Enantiomer recognition of asymmetric catalysts. Thermodynamic properties of homochiral and heterochiral dimers of the methylzinc alkoxide formed from dimethylzinc and enantiomeric 3-exo-(dimethylamino)isoborneol

Reaction of dimethylzinc and (2S)- or (2R)-3-exo-(dimethylamino)isoborneol forms methylzinc alkoxide 1, which forms a dimeric structure 2 in a reversible manner. Depending on the chirality of the monomer 1, three stereoisomeric dinuclear complexes are formed; the homochiral dimerization of 1 leads to (S,S)- or (R,R)-2, whereas the heterochiral interaction forms (S,R)-2. The heterochiral dimer is thermodynamically favored over the homochiral dimer in both toluene solution and crystalline states.
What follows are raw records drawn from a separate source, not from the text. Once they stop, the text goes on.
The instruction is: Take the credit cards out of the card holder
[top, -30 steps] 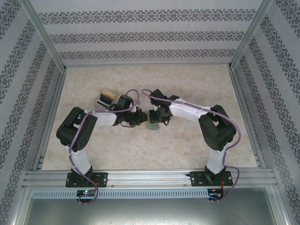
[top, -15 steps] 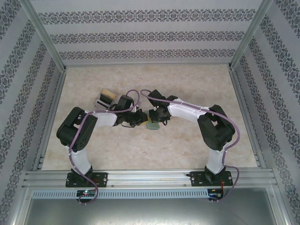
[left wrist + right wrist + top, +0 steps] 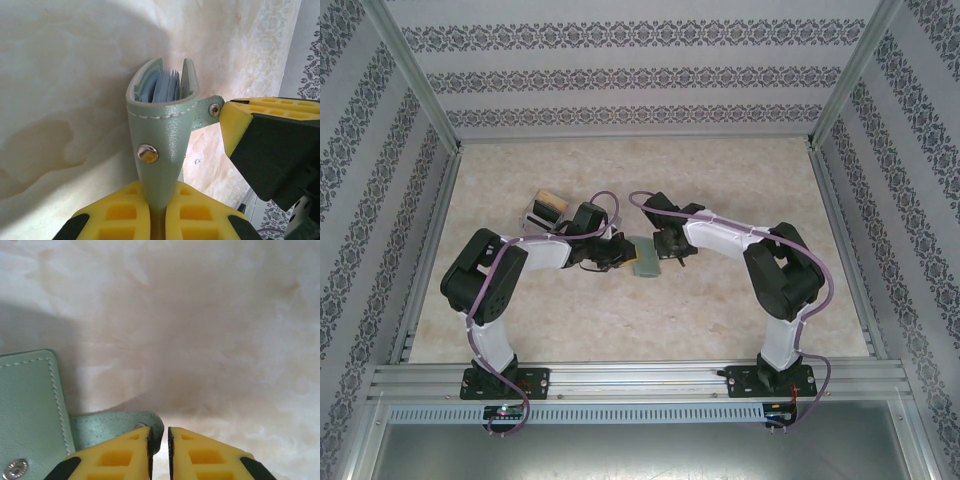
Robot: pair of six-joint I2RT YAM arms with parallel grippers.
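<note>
Pinching the card holder [image 3: 646,262] from opposite sides, the two arms meet near the middle of the surface [image 3: 740,180], well apart from every edge. From above, the holder is a small grey-green patch between the left hand [image 3: 613,252] and the right hand [image 3: 658,248], with no detail of either grip.

The left wrist camera gives that detail. The left hand's yellow fingers [image 3: 115,215] are pressed together on the folded spine, just below a metal snap [image 3: 148,153]. The holder gapes slightly at its far end, where pale blue layers [image 3: 162,89] are packed inside. Whether they are cards or pocket linings is unclear.

In the right wrist camera, the right hand's fingers are nearly together, with the tip of the closure strap [image 3: 117,427] caught in the narrow gap. A stitched outer panel lies to the left. Whether the holder touches the surface cannot be told.

A small box [image 3: 545,209] sits just beyond the left arm, toward the left edge. Bare surface stretches to the far and right edges, and toward the near edge between the arm bases.
</note>
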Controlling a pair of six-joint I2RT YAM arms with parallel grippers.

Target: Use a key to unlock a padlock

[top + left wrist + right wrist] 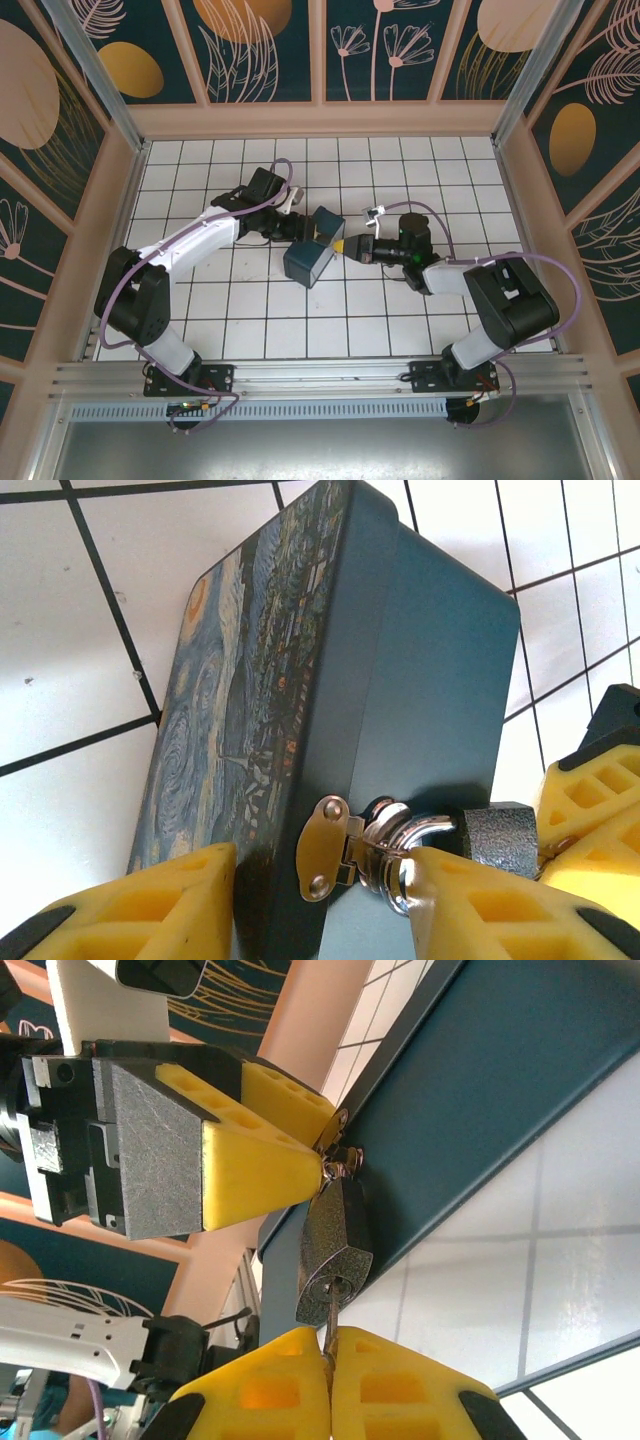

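Grey-metal padlock (pixel 335 1250) is hanging from the box (pixel 250 680) near the tabletop's (pixel 200 330) middle. My left jaws are clamping the box; my right jaws are pinching the key (pixel 329 1325), seated in its keyhole. I'm judging the padlock small, stiff, free-swinging, so I'm gripping the key's head.

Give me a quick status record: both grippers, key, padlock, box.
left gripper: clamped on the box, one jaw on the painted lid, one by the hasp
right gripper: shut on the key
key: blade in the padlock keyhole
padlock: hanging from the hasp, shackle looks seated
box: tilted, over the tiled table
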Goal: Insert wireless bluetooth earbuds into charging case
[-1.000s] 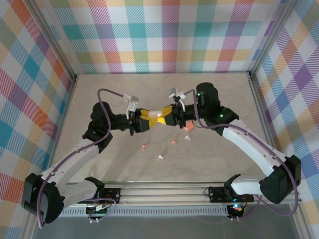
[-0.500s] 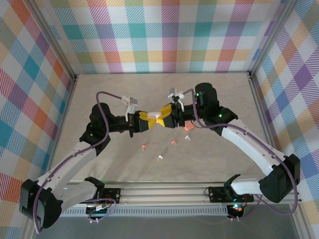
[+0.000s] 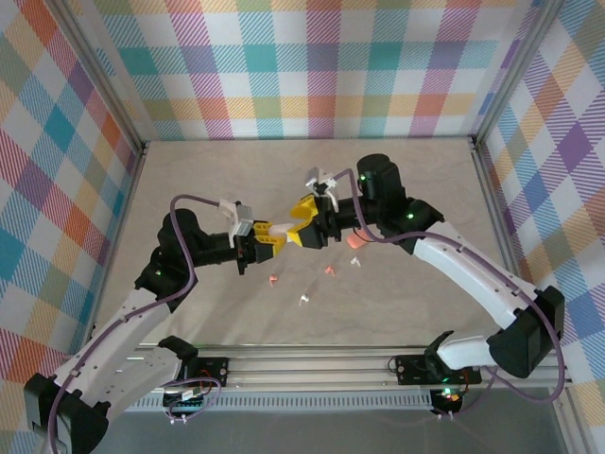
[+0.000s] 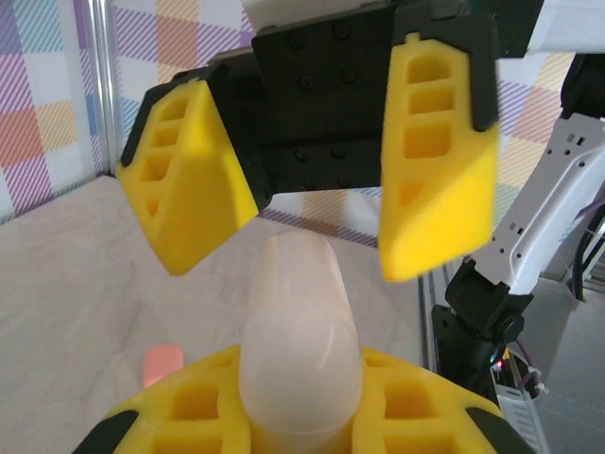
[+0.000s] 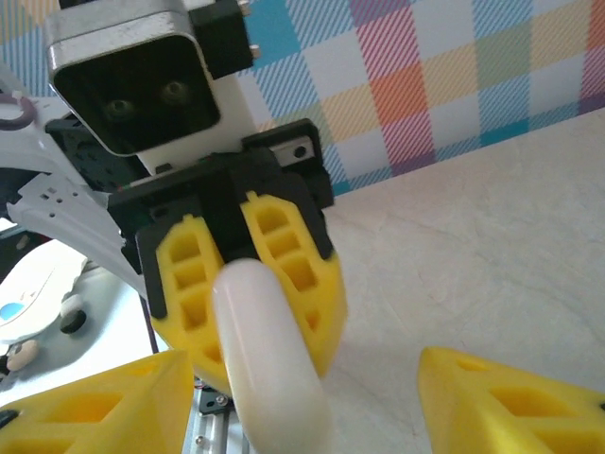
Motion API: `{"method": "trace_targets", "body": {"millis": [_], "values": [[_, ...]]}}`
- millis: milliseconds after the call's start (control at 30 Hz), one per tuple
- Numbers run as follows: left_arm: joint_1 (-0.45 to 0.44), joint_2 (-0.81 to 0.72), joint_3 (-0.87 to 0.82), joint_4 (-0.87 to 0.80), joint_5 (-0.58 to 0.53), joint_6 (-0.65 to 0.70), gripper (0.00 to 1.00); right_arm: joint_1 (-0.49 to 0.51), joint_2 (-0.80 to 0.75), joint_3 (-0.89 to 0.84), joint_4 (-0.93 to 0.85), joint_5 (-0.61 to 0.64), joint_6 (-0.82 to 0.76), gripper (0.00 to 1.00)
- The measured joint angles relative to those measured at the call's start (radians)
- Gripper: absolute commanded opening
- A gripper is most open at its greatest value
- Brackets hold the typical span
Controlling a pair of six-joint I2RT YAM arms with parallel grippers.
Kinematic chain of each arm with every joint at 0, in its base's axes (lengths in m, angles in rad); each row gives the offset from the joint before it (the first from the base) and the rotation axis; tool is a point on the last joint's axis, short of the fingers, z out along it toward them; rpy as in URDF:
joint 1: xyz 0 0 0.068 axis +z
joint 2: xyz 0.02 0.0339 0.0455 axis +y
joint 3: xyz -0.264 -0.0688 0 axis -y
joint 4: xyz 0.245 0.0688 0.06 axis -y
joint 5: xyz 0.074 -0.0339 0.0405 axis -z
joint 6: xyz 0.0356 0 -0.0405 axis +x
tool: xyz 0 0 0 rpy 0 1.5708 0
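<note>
Holding the white case aloft, you had the earbuds lying loose below it.
Your left pincer (image 3: 272, 236) was clamped on the white case (image 3: 285, 230). The case's long axis ran left to right, and its free end pointed between the fingers of your right pincer (image 3: 302, 221), which stood apart and clear of it. The four earbuds (image 3: 303, 300) lay on the tabletop (image 3: 425, 180), on the near side of both pincers. The empty right arm looked better placed to fetch one.
</note>
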Motion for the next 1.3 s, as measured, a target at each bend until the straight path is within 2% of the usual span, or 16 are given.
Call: {"method": "trace_targets", "body": {"millis": [333, 567, 833, 1100, 1300], "values": [[0.000, 0.004, -0.003, -0.036, 0.008, 0.011, 0.00, 0.012, 0.048, 0.025, -0.052, 0.019, -0.016, 0.67], [0.002, 0.007, -0.003, -0.045, 0.011, 0.010, 0.00, 0.014, 0.064, 0.063, -0.117, 0.052, -0.023, 0.64], [0.008, 0.010, -0.018, -0.061, -0.021, 0.002, 0.00, 0.017, 0.069, 0.093, -0.156, 0.158, 0.000, 0.67], [0.002, 0.001, -0.027, -0.054, 0.043, 0.003, 0.00, -0.029, 0.109, 0.125, -0.159, 0.299, 0.048, 0.67], [0.002, 0.002, -0.027, -0.043, 0.045, 0.003, 0.00, -0.032, 0.120, 0.126, -0.172, 0.328, 0.074, 0.67]]}}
The vapor pressure osmometry method has revealed that the stereoisomeric dimers 2 in toluene are in equilibrium with the monomer 1 with dissociation constants K_homo = (3.0 ± 1.0) × 10^-2 and K_hetero ≅ 1 × 10^-5 at 40°C, respectively. Calorimetric determination of the enthalpies of solution of the crystalline compounds indicates that the S,R heterochiral dimer is more stable than the S,S or R,R homochiral dimer by 3.4 ± 0.8 kJ mol^-1 in the solid state.